ORONO, Maine — For 50 years, researchers at the University of Maine's Climate Change Institute have had their finger on the pulse of Maine's changing environment, and what that might mean for its residents.
To learn more about if manufactured homes, also known as mobile homes, will hold up in Maine's future climate, UMaine Research Assistant Professor Sean Birkel will soon team up with collaborators from the University of Vermont and University of New Hampshire for a one-year study on the climate resilience of manufactured homes.
The study is made possible thanks to a $79,000 grant from the National Oceanic and Atmospheric Administration.
"The whole basin, and also [the] Gulf of Maine, last year and this year, are the two warmest years on record," Birkel said. "How do we best prepare and adapt? Implement measures to protect civil infrastructure?"
The study picks up from where researchers in Vermont left off in 2011 when analyzing the impacts Hurricane Irene had on mobile homes.
"It was found that manufactured home communities were disproportionately impacted by the hurricane compared to other structures," Birkel said.

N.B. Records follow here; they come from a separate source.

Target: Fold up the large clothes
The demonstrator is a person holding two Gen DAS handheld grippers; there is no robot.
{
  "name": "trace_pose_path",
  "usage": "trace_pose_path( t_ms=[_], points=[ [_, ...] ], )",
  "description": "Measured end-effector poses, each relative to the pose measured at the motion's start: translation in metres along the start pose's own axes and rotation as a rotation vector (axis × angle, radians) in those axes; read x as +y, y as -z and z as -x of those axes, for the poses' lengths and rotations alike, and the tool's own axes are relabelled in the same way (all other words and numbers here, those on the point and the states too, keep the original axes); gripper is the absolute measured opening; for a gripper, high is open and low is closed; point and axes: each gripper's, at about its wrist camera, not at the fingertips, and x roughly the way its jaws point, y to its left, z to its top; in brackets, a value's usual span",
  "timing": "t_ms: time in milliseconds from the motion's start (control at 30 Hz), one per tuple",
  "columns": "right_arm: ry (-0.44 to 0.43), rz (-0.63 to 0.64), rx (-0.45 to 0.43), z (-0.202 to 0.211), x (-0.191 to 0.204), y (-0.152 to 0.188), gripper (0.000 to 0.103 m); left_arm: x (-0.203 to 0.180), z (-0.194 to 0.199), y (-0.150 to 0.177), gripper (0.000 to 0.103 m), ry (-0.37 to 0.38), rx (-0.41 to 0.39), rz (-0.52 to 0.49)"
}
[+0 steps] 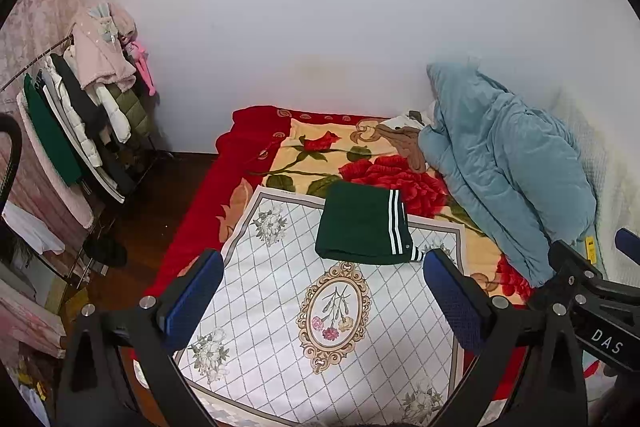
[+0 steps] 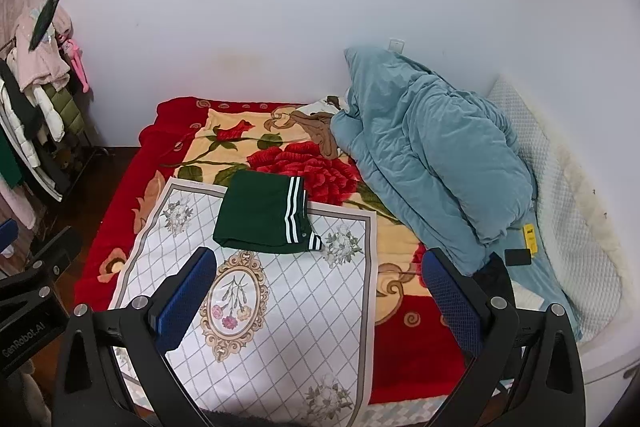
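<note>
A dark green garment (image 1: 362, 227) with white stripes lies folded into a neat rectangle at the far end of a white patterned cloth (image 1: 304, 311) spread on the bed. The right wrist view shows the same green garment (image 2: 264, 217) on the white cloth (image 2: 280, 307). My left gripper (image 1: 320, 299) hangs open above the cloth, well short of the garment, with nothing between its blue pads. My right gripper (image 2: 318, 297) is also open and empty, held over the cloth's right part. The right gripper's body (image 1: 592, 291) shows at the right edge of the left wrist view.
A red floral blanket (image 2: 304, 155) covers the bed. A bunched blue duvet (image 2: 432, 155) fills the right side, with a brown garment (image 2: 320, 131) beside it. A clothes rack (image 1: 80, 115) stands left on the dark floor. A black object and a yellow item (image 2: 530, 237) lie near the white mattress edge.
</note>
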Motion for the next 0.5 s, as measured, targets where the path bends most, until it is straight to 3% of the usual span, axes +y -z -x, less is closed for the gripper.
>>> trace_pose_path(
  t_ms=[500],
  points=[
    [-0.002, 0.007, -0.011, 0.0057, -0.0073, -0.0015, 0.103, -0.0057, 0.0049, 0.0010, 0.102, 0.003, -0.002, 0.008]
  ],
)
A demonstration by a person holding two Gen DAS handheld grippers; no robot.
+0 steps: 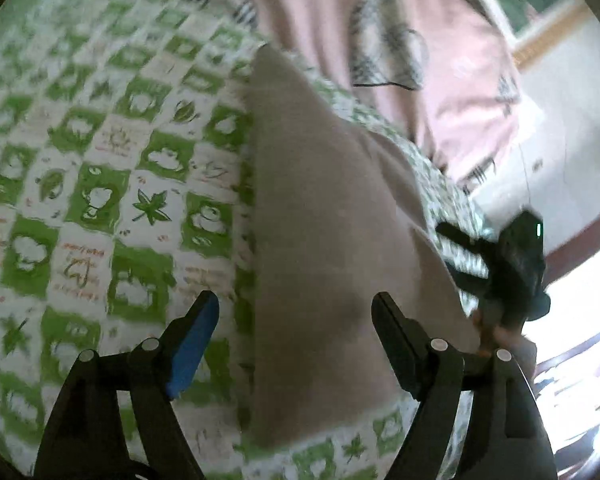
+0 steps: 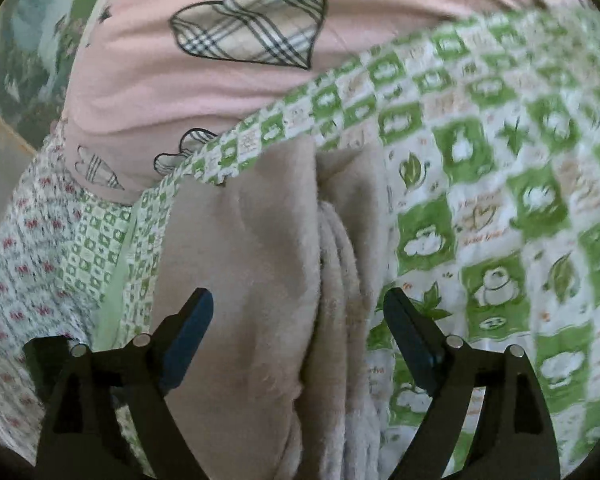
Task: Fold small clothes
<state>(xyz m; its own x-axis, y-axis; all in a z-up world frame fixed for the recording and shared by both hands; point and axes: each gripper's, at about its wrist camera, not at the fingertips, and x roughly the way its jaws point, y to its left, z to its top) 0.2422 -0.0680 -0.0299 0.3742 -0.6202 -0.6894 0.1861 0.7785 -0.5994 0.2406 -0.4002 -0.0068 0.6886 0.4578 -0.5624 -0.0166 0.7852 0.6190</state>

The task force with the newly funded study will interview residents of mobile home communities to understand current pitfalls and concerns, and translate answers into a database and geographic information system.
Assisting on the database is Bowdoin College Professor Eileen Johnson, who said the end goal is to create a resource for residents if extreme weather strikes.
"Probably the best way to think about it is we're initially developing a map to answer this question, and beyond that, there will probably be other parts of the database that can be helpful in other ways," Johnson said.